▶

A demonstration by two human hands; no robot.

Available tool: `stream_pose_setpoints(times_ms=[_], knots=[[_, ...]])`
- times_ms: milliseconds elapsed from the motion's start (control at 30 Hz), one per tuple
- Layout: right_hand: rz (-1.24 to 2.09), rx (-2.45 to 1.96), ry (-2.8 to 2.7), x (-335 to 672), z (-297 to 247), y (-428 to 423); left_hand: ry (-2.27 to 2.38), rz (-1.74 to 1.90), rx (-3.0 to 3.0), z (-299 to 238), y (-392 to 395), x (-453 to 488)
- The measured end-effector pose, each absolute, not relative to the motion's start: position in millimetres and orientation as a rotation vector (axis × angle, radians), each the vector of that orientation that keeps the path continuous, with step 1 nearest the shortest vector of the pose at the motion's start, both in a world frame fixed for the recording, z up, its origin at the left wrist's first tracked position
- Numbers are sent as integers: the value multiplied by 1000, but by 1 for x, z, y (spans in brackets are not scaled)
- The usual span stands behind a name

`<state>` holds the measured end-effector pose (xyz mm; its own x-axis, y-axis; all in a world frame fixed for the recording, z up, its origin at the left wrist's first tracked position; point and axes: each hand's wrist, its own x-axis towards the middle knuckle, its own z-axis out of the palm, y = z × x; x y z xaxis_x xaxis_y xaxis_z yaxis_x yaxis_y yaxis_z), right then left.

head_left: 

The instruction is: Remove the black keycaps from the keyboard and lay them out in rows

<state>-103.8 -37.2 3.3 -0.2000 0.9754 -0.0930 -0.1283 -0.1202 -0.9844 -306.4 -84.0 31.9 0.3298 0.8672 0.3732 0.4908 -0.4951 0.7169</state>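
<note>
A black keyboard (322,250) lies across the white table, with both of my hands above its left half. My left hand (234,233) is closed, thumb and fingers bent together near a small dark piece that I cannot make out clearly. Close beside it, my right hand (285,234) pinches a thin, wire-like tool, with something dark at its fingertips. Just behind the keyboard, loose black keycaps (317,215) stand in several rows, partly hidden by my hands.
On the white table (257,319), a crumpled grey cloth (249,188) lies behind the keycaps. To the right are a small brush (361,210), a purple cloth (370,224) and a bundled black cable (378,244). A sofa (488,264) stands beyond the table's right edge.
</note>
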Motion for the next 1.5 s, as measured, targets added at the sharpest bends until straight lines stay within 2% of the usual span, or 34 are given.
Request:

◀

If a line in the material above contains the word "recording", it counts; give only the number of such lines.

ANSWER AREA
2